Top of Given data

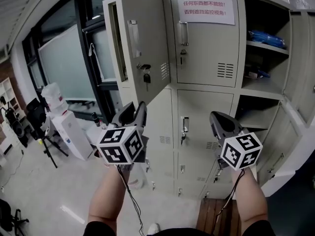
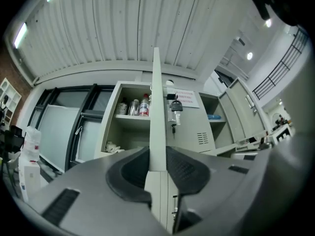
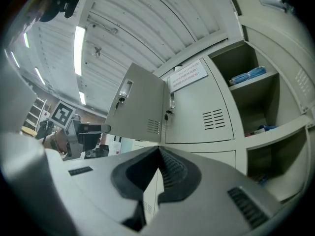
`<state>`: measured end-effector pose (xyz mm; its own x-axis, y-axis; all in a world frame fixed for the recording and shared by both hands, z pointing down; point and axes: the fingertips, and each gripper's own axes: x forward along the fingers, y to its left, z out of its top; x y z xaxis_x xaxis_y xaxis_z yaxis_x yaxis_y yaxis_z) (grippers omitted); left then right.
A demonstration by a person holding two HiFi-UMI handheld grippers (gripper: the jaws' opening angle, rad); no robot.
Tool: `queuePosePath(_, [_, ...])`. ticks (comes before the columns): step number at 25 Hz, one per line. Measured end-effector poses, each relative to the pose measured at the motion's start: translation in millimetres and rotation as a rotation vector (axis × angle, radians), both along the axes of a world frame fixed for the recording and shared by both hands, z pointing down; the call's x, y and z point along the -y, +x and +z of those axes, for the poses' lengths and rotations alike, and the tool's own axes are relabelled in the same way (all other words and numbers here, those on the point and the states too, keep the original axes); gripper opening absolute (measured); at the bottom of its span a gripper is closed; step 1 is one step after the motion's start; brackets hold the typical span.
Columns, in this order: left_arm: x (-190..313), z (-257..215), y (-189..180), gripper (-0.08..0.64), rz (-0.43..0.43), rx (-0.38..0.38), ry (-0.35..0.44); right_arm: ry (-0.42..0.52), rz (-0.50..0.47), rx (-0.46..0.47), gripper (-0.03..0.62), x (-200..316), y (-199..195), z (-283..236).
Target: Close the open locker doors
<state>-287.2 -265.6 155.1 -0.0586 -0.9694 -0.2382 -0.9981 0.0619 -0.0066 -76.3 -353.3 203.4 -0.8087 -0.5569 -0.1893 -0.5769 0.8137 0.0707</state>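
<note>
The upper-left locker door stands open, swung out to the left, with a key hanging from its lock. My left gripper reaches up to its lower corner. In the left gripper view the door's thin edge runs straight up between the jaws, and my left gripper is shut on it, both pads against the metal. My right gripper hangs in front of the middle lockers, shut with nothing in it. The same open door shows in the right gripper view.
The right-hand column has open compartments with a blue packet on a shelf, and their doors are swung right. Bottles stand inside the upper-left locker. A notice hangs on a closed door. A white water dispenser and a tripod stand at left.
</note>
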Motion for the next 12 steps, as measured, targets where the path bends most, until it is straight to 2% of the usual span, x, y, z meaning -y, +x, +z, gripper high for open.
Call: queuePosePath(12, [5.9, -1.0, -66.1, 0.109, 0.102, -0.054, -0.012, 0.021, 0.023, 0.002, 0.0, -2.0, -58.2, -11.4])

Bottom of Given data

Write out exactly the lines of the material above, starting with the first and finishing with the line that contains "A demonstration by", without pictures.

**Answer box:**
`<state>`: measured end-effector pose (xyz mm; its own x-axis, y-axis; all in a world frame fixed for the recording and shared by both hands, z pointing down; point and axes: the fingertips, and each gripper's own axes: x forward along the fingers, y to its left, z out of its top; x y z xaxis_x xaxis_y xaxis_z yaxis_x yaxis_y yaxis_z) (grippers omitted); left then right.
A demonstration by a person holding two HiFi-UMI handheld grippers (gripper: the jaws' opening angle, rad); no robot.

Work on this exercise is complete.